Yang tak kalah menariknya, acara yang dimulai setelah azan ashar itu dihadiri juga oleh tokoh-tokoh agama setempat, seperti Kiai Hafidi, Kiai Muhaimin, dan juga Kiai Dardiri Zubairi. Hadirin putra ditempatkan secara terpisah dengan hadirin putri meskipun rata-rata mereka adalah anggota keluarganya. Ada juga satu dua orang yang merupakan peserta umum, seperti ibu bidan Rini. Acara tadi sore itu 'rancak bana', gado-gado sekali.

Dalam acara tersebut, saya menyampaikan pokok-pokok penting pemikiran saya tentang ketertiban di jalan raya yang sejatinya memang ada landasannya di dalam Islam. Bagaimana kita dapat dengan mudah menemukan hadis pendukungnya jika memang mau. Akan tetapi, untuk bisa menjelaskan secara detil, dalam buku itu, saya harus menawarkan tata tertib berlaku lintas dari sudut pandang akhlak dan juga berlandaskan pijakan hukum yang diadopsi dari qawaidul fiqhiyah.

 

Acara selesai sekitar pukul 16.45 dan hadirin bubar setelah shalat di tempat dan/atau sebagian lainnya segera pulang karena hendak shalat di rumah.
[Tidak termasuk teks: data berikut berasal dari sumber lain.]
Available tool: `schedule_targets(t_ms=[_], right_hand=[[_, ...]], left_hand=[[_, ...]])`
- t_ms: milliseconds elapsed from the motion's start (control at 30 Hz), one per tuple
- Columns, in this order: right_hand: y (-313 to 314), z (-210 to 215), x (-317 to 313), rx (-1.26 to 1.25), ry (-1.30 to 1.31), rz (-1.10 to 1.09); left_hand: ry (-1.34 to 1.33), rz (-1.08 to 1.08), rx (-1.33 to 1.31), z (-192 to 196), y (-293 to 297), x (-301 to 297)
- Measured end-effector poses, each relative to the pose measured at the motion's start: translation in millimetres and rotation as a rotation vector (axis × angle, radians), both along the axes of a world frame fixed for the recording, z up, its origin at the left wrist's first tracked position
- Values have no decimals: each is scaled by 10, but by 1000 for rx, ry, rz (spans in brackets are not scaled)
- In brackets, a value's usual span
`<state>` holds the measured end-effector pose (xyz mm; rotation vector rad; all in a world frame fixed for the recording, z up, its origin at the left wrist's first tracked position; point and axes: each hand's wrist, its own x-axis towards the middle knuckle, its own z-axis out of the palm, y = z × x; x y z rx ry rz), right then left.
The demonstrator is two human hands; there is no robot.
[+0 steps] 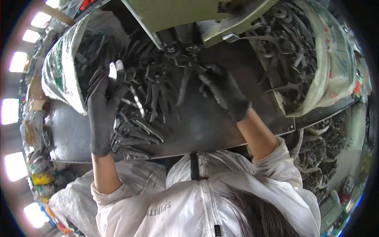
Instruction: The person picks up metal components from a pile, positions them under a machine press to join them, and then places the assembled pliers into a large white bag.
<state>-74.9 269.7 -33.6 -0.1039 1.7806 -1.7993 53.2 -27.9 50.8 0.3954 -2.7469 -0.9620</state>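
My right hand (pixel 224 91), in a dark grey knit glove, has its fingers closed on the handle of a pair of dark metal pliers (pixel 184 85). Their upper part lies under the edge of a green machine (pixel 177 14). My left hand (pixel 102 112), gloved alike, is at the mouth of the left sack, with fingers curled. Two bright, pale tips stick up beside its fingers; I cannot make out what it grips. Between the hands lies a pile of dark plier-shaped pieces (pixel 158 89), some with shiny handles.
A white woven sack (pixel 65 59) full of dark metal parts stands left on the dark metal table (pixel 205 122). Another open sack (pixel 321 75) of similar parts stands right, a pliers-like piece jutting from it. More filled sacks (pixel 319 158) sit below the table's right side.
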Motion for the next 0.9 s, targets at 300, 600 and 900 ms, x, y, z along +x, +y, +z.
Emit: schedule_targets(t_ms=[300,600,900], right_hand=[[475,-112,-211,944,1483,131],[1036,603,-520,958,907,-224],[328,327,-127,-101,153,-148]], left_hand=[[-18,-409,212,-439,1374,-764],[-175,-428,-246,-925,707,-489],[12,-171,728,-881,938,-550]])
Saya pulang setelah lewat pukul 17.00 dan mampir di rumah mertua di Giring, Manding. Setelah maghrib, barulah saya melanjutkan perjalanan pulang ke Guluk-Guluk bersama adek bayi dan istri.




28 Desember 2024

Bepergian Sambil Jualan

Senin Malam Selasa, 23 Desember 2024

Rute perjalanan malam hari berhasil ditempuh hingga Sukorejo, Situbondo, sejauh 385 kilometer sekali jalan (masuk tol Waru, keluar Gending, Rp 121.000). Tidak ada kendala berarti di jalan. Kami tiba di Asembagus menjelang zuhur meskipun berangkat dari rumah jam 21.30 kemarin harinya karena kami masih mampir di beberapa titik.
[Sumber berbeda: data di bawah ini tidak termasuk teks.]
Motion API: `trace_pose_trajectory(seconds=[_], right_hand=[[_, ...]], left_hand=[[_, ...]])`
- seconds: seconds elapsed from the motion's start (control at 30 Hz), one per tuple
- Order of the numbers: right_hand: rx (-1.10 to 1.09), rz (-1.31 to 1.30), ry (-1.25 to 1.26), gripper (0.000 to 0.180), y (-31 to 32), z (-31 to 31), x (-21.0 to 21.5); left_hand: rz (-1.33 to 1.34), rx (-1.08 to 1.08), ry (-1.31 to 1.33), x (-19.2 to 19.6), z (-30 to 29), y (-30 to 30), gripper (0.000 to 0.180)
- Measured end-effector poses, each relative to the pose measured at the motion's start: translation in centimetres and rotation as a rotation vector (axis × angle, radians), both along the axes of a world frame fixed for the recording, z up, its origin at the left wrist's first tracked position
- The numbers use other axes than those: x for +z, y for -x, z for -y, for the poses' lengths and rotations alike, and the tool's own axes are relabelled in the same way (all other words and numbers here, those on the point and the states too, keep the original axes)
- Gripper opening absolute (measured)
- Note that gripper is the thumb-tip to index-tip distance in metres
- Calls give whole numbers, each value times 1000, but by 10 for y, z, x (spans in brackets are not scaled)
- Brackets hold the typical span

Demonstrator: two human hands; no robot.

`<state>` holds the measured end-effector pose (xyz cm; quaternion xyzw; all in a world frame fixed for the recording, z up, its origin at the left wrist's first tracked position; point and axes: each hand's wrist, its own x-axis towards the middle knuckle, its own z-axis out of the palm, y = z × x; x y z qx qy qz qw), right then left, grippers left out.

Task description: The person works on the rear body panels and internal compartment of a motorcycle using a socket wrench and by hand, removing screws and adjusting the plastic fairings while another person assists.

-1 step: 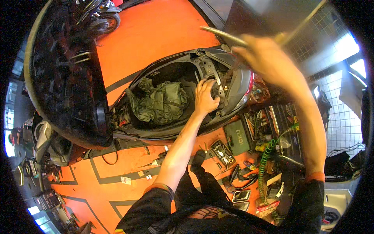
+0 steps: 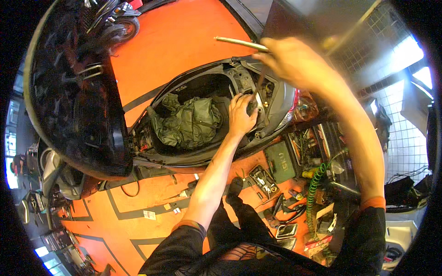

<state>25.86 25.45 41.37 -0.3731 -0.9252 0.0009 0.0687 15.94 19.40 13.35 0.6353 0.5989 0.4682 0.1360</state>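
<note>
A scooter (image 2: 281, 108) stands with its seat raised, and an olive green cloth (image 2: 191, 122) lies in the open under-seat compartment (image 2: 202, 85). My left hand (image 2: 241, 115) rests at the rear edge of that compartment, fingers curled; what is under them is hidden. My right hand (image 2: 294, 60) is raised above the tail, gripping a T-handle wrench (image 2: 239, 43). Its brass-coloured bar sticks out to the left. The thin shaft runs down to just beside my left fingertips.
The raised black seat (image 2: 78, 92) fills the left side. On the orange floor to the right lie a green case (image 2: 281, 161), a green coiled hose (image 2: 315, 188) and several loose tools (image 2: 262, 177). Another scooter's wheel (image 2: 124, 25) shows at the top.
</note>
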Motion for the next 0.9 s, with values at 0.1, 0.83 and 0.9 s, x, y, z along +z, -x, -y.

Perjalanan kali ini berbeda dengan sebelum-sebelumnya karena kali ini saya sambil lalu jualan buku. Sebelum berangkat, saya memposting beberapa buku karya saya di Facebook. Ternyata, umpan termakan, gayung bersambut. Puluhan buku laku dalam perjalanan pergi dan pulang. Yang paling banyak dibeli adalah buku Tirakat Jalanan, sebuah buku yang mengupas tata cara dan aturan tertib di jalan raya berdasarkan analogi hukum qawaidul fiqhiyyah. Kebetulan pula, di sampul buku terbitan Diva Press tersebut ada ilustrasi Colt milik saya.
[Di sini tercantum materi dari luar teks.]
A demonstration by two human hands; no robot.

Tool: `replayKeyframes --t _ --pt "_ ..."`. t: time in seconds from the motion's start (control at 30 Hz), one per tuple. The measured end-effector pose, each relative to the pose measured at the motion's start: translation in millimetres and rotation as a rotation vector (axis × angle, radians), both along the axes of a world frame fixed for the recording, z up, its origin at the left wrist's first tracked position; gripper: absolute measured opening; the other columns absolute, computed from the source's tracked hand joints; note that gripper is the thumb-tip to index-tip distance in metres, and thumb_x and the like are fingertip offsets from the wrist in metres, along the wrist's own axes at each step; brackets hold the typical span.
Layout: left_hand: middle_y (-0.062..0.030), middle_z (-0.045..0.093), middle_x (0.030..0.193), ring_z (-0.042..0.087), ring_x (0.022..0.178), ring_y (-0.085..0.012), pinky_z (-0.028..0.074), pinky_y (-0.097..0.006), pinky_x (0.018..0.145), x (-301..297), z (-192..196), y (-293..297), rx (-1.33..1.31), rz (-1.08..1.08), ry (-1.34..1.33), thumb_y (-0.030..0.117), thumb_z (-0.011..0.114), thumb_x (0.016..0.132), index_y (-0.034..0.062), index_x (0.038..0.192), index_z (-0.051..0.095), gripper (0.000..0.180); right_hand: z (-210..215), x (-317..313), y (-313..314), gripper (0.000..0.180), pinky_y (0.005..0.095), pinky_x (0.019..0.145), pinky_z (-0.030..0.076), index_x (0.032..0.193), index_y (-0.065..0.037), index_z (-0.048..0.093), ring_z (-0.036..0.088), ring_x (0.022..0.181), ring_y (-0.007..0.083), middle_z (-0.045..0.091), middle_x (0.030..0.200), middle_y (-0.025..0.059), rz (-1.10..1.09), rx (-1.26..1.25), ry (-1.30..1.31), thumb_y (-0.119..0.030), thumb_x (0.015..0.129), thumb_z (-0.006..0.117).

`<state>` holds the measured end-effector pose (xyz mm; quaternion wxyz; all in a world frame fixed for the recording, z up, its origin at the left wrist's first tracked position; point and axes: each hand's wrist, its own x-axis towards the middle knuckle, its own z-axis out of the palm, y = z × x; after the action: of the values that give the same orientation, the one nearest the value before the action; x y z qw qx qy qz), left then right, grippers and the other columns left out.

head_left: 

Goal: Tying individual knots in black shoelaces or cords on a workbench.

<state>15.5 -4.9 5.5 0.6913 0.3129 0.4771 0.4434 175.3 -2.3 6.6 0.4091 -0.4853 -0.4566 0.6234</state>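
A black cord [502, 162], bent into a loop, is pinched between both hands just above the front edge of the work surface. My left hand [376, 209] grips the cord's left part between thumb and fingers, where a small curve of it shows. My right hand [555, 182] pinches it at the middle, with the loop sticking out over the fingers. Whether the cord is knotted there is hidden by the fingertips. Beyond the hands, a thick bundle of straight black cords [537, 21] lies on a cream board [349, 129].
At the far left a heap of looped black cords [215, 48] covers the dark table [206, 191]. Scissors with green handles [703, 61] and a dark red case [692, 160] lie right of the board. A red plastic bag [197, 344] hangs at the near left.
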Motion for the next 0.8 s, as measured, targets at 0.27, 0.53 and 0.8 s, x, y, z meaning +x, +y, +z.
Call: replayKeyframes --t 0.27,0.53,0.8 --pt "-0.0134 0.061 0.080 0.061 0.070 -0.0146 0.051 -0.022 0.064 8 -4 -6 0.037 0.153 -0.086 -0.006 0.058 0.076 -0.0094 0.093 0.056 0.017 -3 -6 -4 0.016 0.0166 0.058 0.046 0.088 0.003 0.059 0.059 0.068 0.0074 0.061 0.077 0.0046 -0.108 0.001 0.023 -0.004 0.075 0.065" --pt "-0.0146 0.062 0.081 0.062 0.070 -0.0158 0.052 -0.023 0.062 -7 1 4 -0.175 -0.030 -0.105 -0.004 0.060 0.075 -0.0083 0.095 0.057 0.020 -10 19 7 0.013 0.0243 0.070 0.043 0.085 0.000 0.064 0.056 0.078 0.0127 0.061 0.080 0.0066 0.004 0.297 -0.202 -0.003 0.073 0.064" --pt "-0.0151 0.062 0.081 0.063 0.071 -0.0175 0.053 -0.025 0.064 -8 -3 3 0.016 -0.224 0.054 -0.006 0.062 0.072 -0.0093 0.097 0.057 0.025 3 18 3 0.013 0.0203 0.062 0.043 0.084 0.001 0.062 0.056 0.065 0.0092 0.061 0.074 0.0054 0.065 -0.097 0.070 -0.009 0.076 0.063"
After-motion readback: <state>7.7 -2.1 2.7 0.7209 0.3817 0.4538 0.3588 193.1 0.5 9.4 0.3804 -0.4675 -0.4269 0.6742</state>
Dalam perjalanan pergi, saya memilih lewat tengah kota Surabaya karena beberapa alasan. Satu alasan terpentingnya adalah karena sudah tengah malam, yang artinya kota Surabaya sudah tidak begitu ramai sehingga jelas tidak akan ada ketersendatan dalam arus lalu lintas. Dan ini ternyata benar. Saya masuk tol dari Bundaran Waru dan turun di Gerbang Tol Gending. Gerbang Tol Kraksaan hampir jadi, tapi belum bisa digunakan, padahal targetnya adalah segera dipakai untuk mengurai tambahan arus lalu lintas menjelang Tahun Baru).

Sementara dalam perjalanan pulang, saya tidak lewat tol sama sekali, melainkan lewat arteri. Saya menyusuri jalan lama, jalan yang biasa kami lewati sebelum ada tol. Sebetulnya, lewat arteri tidak secara signifikan memperlama durasi perjalanan mengingat laju kendaraan saya baik di tol maupun di jalan nasional sama saja, sama-sama 70-an atau 80 km/jam. Yang membedakan hanyalah karena di Pasuruan yang banyak sekali lampu merahnya itulah yang kadang bikin hati kurang legowo kalau sedang tidak sabar. 


Saat perjalanan berangkat, saya berhenti di Kraksaan dan Tanjung, Paiton, untuk melayani pembeli. Keduanya adalah famili saudara saya sendiri. Di Kraksaan, buku-buku saya diborong pengasuh PP Badridduja, masih dapat bonus nasi pecel juga. Pembeli lainnya adalah Nurkhaliq Barir. Adapun perjalanan pulangnya, saya sempat mampir di pertigaan Gudang Garam Paiton dan RM Tongas Asri. Pembelinya adalah Nur Hasyim dan Hamada. Keduanya tidak saya kenal sebelumnya melainkan hanya berinteraksi di Facebook karena postingan saya bersifat publik sehingga bisa diakses oleh orang yang berada di luar jaringan pertemanan saya.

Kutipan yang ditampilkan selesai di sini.